The Year of Faith invites us to read these documents afresh and rediscover their original energy and vision for the future. We are particularly encouraged to study and reflect on what are sometimes called the ‘four true pillars’ of the Council. Beginning with the life of Christ offered to us in the celebration of the sacred liturgy (cfr. Constitution, Sacrosanctum Concilium) and in His divine word (cfr. Dogmatic Constitution, Dei Verbum), we are encouraged to reflect on our communion with him and with one another in the Church (cfr. Dogmatic Constitution, Lumen gentium) and on its relationship with the contemporary world (cfr. Pastoral Constitution, Gaudium et spes).

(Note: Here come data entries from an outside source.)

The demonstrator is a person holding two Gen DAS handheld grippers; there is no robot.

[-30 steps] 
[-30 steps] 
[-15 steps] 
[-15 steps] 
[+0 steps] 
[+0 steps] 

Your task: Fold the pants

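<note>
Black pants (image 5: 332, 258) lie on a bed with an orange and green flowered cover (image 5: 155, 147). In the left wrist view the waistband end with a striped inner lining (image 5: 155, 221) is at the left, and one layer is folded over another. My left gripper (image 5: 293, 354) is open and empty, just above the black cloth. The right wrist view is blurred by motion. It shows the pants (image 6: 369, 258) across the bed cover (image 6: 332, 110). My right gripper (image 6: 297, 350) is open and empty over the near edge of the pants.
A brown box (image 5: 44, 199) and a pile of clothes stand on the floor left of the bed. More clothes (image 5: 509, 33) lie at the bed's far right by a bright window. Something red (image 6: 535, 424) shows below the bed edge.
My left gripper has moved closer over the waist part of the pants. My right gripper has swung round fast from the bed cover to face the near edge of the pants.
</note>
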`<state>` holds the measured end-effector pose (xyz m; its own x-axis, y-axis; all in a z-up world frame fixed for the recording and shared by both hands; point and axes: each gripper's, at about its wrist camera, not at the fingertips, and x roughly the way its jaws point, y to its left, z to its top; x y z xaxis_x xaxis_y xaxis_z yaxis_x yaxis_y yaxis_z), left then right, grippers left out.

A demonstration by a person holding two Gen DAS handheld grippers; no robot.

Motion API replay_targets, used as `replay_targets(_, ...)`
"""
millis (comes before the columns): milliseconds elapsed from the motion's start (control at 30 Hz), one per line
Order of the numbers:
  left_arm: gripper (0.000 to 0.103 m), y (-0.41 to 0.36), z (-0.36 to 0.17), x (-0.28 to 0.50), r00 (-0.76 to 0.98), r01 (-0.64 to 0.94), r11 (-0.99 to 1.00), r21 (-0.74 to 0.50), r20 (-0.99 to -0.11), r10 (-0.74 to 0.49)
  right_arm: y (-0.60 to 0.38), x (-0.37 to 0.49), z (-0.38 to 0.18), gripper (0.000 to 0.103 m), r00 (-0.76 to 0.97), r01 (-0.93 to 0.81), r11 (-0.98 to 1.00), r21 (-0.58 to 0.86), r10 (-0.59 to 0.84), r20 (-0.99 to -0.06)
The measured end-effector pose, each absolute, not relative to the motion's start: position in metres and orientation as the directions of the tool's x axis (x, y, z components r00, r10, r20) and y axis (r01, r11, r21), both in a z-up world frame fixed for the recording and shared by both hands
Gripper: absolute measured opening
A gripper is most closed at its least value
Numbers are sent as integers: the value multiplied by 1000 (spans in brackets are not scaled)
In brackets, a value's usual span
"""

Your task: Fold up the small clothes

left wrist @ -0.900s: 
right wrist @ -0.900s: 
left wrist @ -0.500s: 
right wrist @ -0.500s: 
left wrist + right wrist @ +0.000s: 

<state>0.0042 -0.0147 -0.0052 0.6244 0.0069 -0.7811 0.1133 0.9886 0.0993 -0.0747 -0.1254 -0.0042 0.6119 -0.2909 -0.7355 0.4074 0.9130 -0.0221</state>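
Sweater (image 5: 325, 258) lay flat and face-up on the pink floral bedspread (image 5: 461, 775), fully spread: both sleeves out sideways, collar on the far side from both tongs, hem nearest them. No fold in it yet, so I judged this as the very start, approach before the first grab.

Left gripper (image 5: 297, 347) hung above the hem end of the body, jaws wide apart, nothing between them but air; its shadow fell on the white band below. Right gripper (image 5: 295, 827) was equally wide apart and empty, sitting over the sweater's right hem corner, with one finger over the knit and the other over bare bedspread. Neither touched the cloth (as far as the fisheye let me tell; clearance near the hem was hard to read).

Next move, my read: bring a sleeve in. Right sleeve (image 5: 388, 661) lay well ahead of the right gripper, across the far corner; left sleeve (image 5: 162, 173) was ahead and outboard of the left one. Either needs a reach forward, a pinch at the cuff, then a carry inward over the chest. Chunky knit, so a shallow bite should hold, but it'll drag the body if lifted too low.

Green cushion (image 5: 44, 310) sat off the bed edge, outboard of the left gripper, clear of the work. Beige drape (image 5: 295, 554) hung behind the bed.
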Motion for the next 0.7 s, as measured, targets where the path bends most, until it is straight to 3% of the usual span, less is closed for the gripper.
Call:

This inevitably turns our attention to ‘one of the most important fruits’ of the Council, the Catechism of the Catholic Church. A key objective of the Year of Faith is to see the Catechism more widely distributed and its contents made better known. It is important that we take up this challenge here in Ireland. On page after page, what is presented here is no theory, but an encounter with a Person who lives within the Church. The period since the Council has been marked by a welcome renewal in study and prayerful reflection on the Word of God. The Year of Faith invites us to rediscover the life of Christ as set forth in the Catechism. We are encouraged to know the reasons for the faith we have in a culture which sometimes presents the very basis of faith as irrational. We are invited to understand, celebrate, live and pray our faith as expressed in the ‘four pillars’ around which the Catechism is framed: the profession of faith, the liturgy and the sacraments, life in Christ and prayer.

The Church in Ireland already has an invaluable resource for the Year of Faith in Share the Good News: National Directory for Catechesis in Ireland. Specific resources for Parishes and other groups based on this text have already been produced by the Council for Pastoral Renewal and Adult Faith Development of the Irish Bishops’ Conference. It is the hoped that during the Year of Faith a new Irish Catechism for Adults will be also approved and published to complement these and further resources.

The Year of Faith is at once an invitation and a challenge, a challenge which, I hope, everyone in the Church in Ireland will take up, energised and encouraged by the International Eucharistic Congress. It is an opportunity to celebrate and renew our faith – individually, in families, in parishes and schools, in each Diocese, in our country and across our global Catholic community. It is a providential moment for reflecting on how we can know our faith and make it better known through the modern means of communications, through art, through renewal of many of the traditional practices of our faith such as pilgrimages to Marian Shrines and holy sites, through celebration and knowledge of the Irish saints and through a host of other activities.

In the words of Pope Benedict in announcing the Year of Faith, ‘Faith grows when it is lived as an experience of love received and when it is communicated as an experience of grace and joy.’3 This is our ultimate hope for the Year of Faith; that many will come to know the love of Christ again, through us and through the life of the Church, as an experience of grace and joy. This is the key to the new Evangelisation.

NOTES

1 Pope Benedict XVI, Apostolic Letter, Porta Fidei, (11 October 2011), n.2.
2 John Paul II, Apostolic Letter Novo Millennio Ineunte (6 January 2001), 57: AAS 93 (2001), 308.
3 Pope Benedict XVI, Apostolic Letter, Porta Fidei, (11 October 2011), n.7.